The Missouri Ballot Initiative & Referendum Process started in the early 20th century, with efforts made by the Missouri Direct Legislation League, St, Louis Attorney Silas L. Moser, among others. The bill to create this process was first proposed in 1904, which failed in both the Legislature and a 53,000 vote margin of Missouri Voters. In 1907 a similar bill was proposed that passed by a 35,000 vote margin.
The very first initiative to pass was in 1920, requiring a new Missouri State Constitution, which was its fourth Constitution as a state. In 1924 and 1928 highway maintenance and funding were passed. In the 1930's, the Missouri Conservation Commission was created. Ballot initiatives continued to be sought after, put on the ballot, and either passed or failed continuously through the state's history, including today.
In recent history, the 2020 ballot initiatives in Missouri included the Initiated Constitutional Amendment number 2, which expanded healthcare access under the Affordable Care Act, which passed.
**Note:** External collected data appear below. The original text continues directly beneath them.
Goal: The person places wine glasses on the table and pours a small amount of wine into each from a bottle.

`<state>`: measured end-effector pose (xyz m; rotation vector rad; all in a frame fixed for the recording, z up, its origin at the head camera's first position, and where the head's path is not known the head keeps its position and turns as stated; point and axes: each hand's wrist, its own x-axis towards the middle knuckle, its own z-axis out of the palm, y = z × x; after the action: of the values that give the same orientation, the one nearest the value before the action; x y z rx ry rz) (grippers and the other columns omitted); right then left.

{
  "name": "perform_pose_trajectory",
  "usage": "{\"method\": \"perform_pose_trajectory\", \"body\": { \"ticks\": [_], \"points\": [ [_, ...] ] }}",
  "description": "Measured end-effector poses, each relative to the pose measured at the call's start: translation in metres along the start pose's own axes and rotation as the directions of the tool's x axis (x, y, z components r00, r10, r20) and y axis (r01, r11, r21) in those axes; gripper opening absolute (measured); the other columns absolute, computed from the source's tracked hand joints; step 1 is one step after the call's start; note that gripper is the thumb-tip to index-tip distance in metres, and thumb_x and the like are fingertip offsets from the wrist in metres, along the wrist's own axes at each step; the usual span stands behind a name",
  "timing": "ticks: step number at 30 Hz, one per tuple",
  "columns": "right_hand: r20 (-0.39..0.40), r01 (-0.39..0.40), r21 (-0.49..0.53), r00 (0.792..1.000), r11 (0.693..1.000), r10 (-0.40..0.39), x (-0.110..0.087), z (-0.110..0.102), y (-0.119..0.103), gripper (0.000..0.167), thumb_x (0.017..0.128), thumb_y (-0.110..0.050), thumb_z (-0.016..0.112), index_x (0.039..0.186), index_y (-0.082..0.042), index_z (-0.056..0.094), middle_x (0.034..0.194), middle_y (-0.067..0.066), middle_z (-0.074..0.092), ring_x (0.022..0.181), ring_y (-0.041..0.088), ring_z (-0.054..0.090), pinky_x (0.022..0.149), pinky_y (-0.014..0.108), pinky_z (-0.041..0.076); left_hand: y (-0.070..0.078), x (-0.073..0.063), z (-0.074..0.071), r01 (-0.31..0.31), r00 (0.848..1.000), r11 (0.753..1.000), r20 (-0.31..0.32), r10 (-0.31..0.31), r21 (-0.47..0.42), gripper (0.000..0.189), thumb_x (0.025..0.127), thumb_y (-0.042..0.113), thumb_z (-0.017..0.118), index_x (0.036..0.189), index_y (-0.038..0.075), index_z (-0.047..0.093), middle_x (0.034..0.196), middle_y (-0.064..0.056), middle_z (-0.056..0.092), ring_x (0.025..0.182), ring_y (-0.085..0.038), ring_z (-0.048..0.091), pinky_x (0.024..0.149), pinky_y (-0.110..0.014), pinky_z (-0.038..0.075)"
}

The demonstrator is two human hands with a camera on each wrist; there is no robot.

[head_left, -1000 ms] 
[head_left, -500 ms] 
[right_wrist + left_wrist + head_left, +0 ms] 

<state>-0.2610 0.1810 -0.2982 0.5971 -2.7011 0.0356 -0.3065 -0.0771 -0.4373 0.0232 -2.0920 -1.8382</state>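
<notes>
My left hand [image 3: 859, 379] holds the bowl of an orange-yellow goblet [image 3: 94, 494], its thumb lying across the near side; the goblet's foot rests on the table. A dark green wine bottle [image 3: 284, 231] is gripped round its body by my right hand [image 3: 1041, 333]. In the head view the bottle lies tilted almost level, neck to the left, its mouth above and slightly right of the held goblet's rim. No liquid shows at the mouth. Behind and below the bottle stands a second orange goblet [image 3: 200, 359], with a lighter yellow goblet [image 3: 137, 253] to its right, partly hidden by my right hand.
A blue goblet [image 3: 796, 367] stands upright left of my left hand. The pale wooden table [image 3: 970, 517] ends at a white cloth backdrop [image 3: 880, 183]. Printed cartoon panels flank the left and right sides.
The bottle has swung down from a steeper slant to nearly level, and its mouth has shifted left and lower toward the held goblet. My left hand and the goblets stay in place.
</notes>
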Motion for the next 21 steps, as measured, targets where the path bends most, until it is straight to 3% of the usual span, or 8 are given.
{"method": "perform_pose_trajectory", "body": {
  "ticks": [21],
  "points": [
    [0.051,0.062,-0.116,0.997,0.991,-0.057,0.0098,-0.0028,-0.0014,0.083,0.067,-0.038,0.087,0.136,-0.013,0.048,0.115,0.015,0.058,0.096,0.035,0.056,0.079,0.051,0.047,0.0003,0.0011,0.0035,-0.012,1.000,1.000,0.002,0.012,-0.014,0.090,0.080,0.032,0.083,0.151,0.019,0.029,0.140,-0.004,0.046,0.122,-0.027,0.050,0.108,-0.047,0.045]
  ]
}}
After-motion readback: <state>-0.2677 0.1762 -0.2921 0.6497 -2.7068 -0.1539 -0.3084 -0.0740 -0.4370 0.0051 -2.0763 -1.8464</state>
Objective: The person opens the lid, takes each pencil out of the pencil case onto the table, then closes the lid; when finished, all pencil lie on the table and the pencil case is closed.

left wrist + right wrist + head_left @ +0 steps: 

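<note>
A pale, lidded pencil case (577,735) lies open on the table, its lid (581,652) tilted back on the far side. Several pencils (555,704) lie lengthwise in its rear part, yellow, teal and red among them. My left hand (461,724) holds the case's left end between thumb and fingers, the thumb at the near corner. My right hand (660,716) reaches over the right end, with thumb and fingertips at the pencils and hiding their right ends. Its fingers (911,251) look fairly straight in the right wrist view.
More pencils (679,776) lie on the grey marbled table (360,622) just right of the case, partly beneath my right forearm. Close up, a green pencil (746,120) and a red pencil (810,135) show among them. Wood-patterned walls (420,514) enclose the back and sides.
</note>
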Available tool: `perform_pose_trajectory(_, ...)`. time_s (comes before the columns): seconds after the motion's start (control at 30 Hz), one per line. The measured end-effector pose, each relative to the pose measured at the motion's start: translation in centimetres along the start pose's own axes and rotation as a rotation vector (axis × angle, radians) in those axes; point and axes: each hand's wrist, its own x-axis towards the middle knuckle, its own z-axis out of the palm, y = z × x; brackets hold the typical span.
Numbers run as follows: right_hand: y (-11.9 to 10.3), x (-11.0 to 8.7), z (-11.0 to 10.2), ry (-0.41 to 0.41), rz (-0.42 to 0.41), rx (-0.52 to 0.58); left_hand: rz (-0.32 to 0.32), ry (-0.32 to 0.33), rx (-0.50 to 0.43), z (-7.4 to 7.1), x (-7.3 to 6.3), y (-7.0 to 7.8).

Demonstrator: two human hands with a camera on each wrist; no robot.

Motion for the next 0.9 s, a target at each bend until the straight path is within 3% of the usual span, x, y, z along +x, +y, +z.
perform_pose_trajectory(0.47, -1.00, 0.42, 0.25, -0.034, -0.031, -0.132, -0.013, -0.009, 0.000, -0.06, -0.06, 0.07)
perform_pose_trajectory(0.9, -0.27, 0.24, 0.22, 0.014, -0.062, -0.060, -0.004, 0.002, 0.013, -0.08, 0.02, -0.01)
Additionally, two Legislatively Referred Constitutional Amendments (LRCA) appeared, number 1 which set term limits for the Lieutenant Governor, Secretary of State, State Auditor, and Attorney General—which failed. The second LRCA was addressed the redistricting process and criteria, lobbying, and campaign finance which did pass.
The process of the Initiative and Referendum Process is currently under attack by the Missouri Republicans, who seek to restrict the right to voter-created initiatives. Here are the current steps to the initiative process:
Step 1: The petition must be submitted to the Secretary of State's (SoS) office.
Step 2: The petition is then sent to the Attorney General's and State Auditor's Office for review.
Step 3: The petition is posted on the SoS website for public comment.
Step 4: The Attorney General and State Auditor submit report to the SoS on the initiative process.
Step 5: The Secretary of State approves or denies the petition within 15 days of original receipt.
Step 6: The final petition is sent to the Attorney General for final approval and posted on the SoS website.
Step 7: Petition Circulators must collect signatures for the ballot petition, to be delivered 6 months before the election to the Secretary of State.
Step 8: The signatures are counted and verified by local election authorities. Statutory changes require 5% of the congressional districts to have signed the ballot petition, while Constitutional Changes require 8% of all congressional districts.
The Ballot Measure is now on the ballot.
As Democrats we support the will of the people, and we wish to highlight the voices of us voters. The Ballot and Referendum Process allow us citizens to collectively work to pass measures to better our state, even if legislators will not act. In a system of checks and balances, the Initiative Process secures the power of the people to determine the future of our state.
Working together we must ensure the Ballot and Referendum Process is protected, and the voices of the people are heard.
Here is what we can do:
Elect officials who will protect our rights and voices
Call upon our legislators to oppose attacks on the Initiative Process
Inform our neighbors about this process, and why we need to protect it
Volunteer with organization who support and work to defend the Ballot and Referendum Process.